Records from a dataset
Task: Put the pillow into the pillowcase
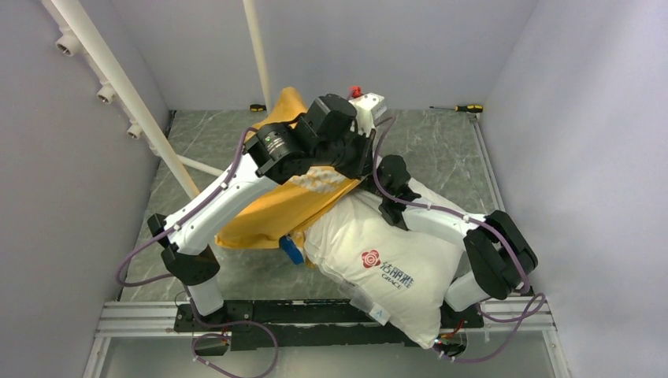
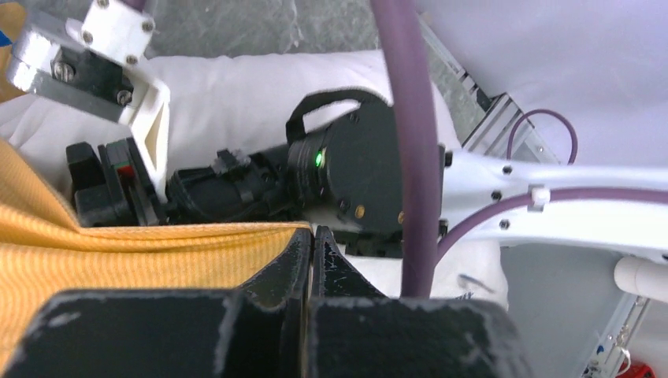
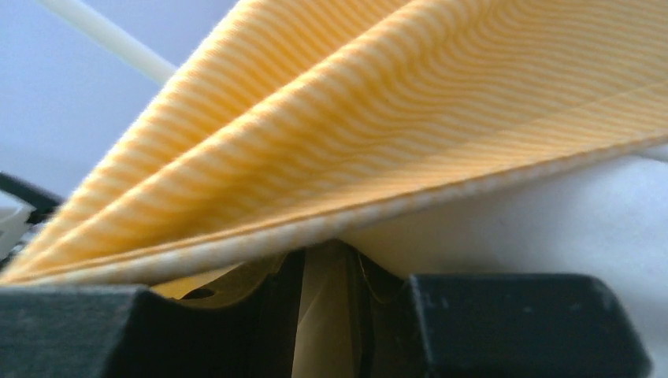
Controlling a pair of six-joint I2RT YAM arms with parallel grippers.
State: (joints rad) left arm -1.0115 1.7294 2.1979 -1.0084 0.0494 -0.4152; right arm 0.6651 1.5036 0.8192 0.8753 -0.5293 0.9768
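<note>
Two arms are converging over the middle of the grey marbled table [image 1: 441, 150]. The top view is giving the layout that the wrist cameras are missing. The pillow [image 1: 386, 268] is lying plump on the near right part of the table, logo facing up, its near corner overlapping the rail at the arm bases. The pillowcase [image 1: 272, 213], yellow-orange side up, is lying to its left, with its right end draped onto the pillow's far end and a bit of blue peeking out at its near edge. That view is hiding both sets of fingers under the left arm's wrist. The left wrist camera is filling this in: the left gripper [image 2: 313, 250] is pinching the edge of the yellow fabric, jaws pressed together, with white pillow beyond. The right wrist camera is showing the right gripper [image 3: 327, 315] clamping a fold of the striped hem between nearly closed jaws, with the pillow's white lying just beneath. A screwdriver [image 1: 465, 108] is lying by the far wall.
</note>
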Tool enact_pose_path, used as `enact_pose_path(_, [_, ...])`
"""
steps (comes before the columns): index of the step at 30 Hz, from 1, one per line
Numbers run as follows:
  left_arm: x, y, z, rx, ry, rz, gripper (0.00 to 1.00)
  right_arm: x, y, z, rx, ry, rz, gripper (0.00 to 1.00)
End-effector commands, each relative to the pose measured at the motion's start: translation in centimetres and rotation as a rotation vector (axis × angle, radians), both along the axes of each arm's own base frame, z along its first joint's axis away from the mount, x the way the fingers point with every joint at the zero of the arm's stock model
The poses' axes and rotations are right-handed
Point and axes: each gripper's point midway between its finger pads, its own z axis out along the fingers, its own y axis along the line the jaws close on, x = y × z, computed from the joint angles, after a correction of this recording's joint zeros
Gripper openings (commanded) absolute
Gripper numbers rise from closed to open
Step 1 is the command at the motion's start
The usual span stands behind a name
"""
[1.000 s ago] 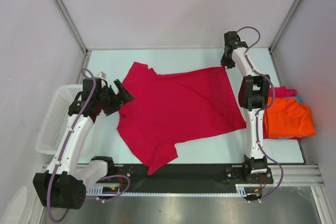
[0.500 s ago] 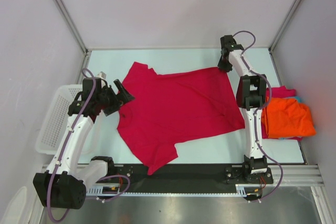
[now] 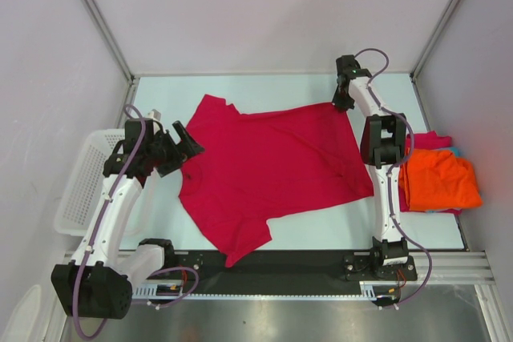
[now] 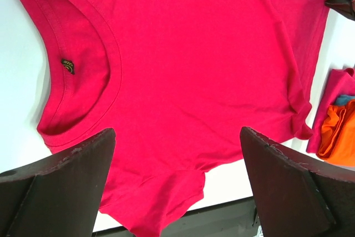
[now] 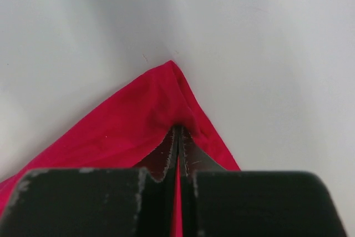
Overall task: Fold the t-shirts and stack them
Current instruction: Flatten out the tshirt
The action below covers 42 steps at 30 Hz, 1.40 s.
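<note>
Crimson t-shirt [image 3: 272, 170] is lying spread across the middle of the bench [image 3: 264, 90], unfolded. Its collar is pointing toward the left arm and its hem toward the right arm. One sleeve is reaching toward the far left of the bench, and the other is trailing toward the near edge, where it is overlapping the dark rail. Some creasing is showing along the hem side.

Right end effector [image 3: 343, 102] is reaching to the far hem corner of the crimson t-shirt. The right wrist view shows both fingers pressed together with the pointed corner of the cloth pinched between them. The corner is sitting low against the bench surface.

Left end effector [image 3: 186, 140] is hovering at the collar edge of the same shirt. Its jaws are standing wide apart and nothing is sitting between them. The left wrist view looks down past both fingers onto the neckline and a small dark label inside it. Whether the fingers are touching the cloth cannot be told.

At the right edge of the bench, beyond the right arm, an orange t-shirt [image 3: 439, 182] is lying on top of a pile. A pink t-shirt [image 3: 433, 140] is showing beneath it, and a sliver of a teal t-shirt [image 3: 455, 151] between them. This pile is lying apart from the crimson shirt.

A white basket [image 3: 80, 190] is sitting at the left edge of the bench, beside the left arm.
</note>
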Motion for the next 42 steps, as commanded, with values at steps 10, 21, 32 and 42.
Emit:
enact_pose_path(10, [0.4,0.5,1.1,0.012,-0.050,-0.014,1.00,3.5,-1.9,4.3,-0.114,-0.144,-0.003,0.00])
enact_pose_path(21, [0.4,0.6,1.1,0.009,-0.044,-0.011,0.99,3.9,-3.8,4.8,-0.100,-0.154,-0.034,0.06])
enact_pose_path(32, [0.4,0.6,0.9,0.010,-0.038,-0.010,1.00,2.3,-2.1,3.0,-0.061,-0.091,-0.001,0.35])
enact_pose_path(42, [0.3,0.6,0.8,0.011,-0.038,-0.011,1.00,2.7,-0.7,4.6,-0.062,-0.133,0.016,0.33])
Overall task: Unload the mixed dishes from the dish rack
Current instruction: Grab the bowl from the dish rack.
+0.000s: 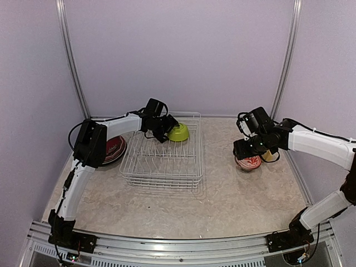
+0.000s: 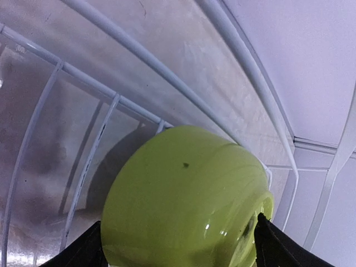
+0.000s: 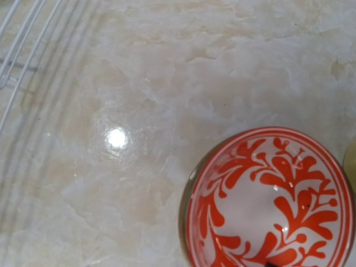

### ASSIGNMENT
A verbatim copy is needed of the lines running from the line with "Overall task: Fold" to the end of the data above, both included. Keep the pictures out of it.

### THE COMPLETED TASK
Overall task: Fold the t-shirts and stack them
Current instruction: Flatten out the tshirt
The action below covers 42 steps at 30 Hz, 1.40 s.
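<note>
Crimson t-shirt [image 3: 272, 170] is lying spread across the middle of the bench [image 3: 264, 90], unfolded. Its collar is pointing toward the left arm and its hem toward the right arm. One sleeve is reaching toward the far left of the bench, and the other is trailing toward the near edge, where it is overlapping the dark rail. Some creasing is showing along the hem side.

Right end effector [image 3: 343, 102] is reaching to the far hem corner of the crimson t-shirt. The right wrist view shows both fingers pressed together with the pointed corner of the cloth pinched between them. The corner is sitting low against the bench surface.

Left end effector [image 3: 186, 140] is hovering at the collar edge of the same shirt. Its jaws are standing wide apart and nothing is sitting between them. The left wrist view looks down past both fingers onto the neckline and a small dark label inside it. Whether the fingers are touching the cloth cannot be told.

At the right edge of the bench, beyond the right arm, an orange t-shirt [image 3: 439, 182] is lying on top of a pile. A pink t-shirt [image 3: 433, 140] is showing beneath it, and a sliver of a teal t-shirt [image 3: 455, 151] between them. This pile is lying apart from the crimson shirt.

A white basket [image 3: 80, 190] is sitting at the left edge of the bench, beside the left arm.
</note>
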Motion for the next 42 steps, as commanded, with values at steps 10, 21, 32 and 42.
Emit:
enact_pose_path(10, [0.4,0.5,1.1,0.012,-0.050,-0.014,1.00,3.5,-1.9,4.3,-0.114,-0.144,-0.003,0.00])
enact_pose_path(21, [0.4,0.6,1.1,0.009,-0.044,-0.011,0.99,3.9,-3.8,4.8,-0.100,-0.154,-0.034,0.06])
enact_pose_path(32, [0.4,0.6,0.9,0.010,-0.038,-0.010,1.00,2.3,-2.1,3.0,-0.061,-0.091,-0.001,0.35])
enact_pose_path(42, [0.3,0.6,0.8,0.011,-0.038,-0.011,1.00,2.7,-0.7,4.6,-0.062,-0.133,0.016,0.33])
Overall task: Unload the mixed dishes from the dish rack
Current instruction: Grab the bowl from the dish rack.
+0.000s: 
+0.000s: 
+0.000s: 

The complete answer has now been given.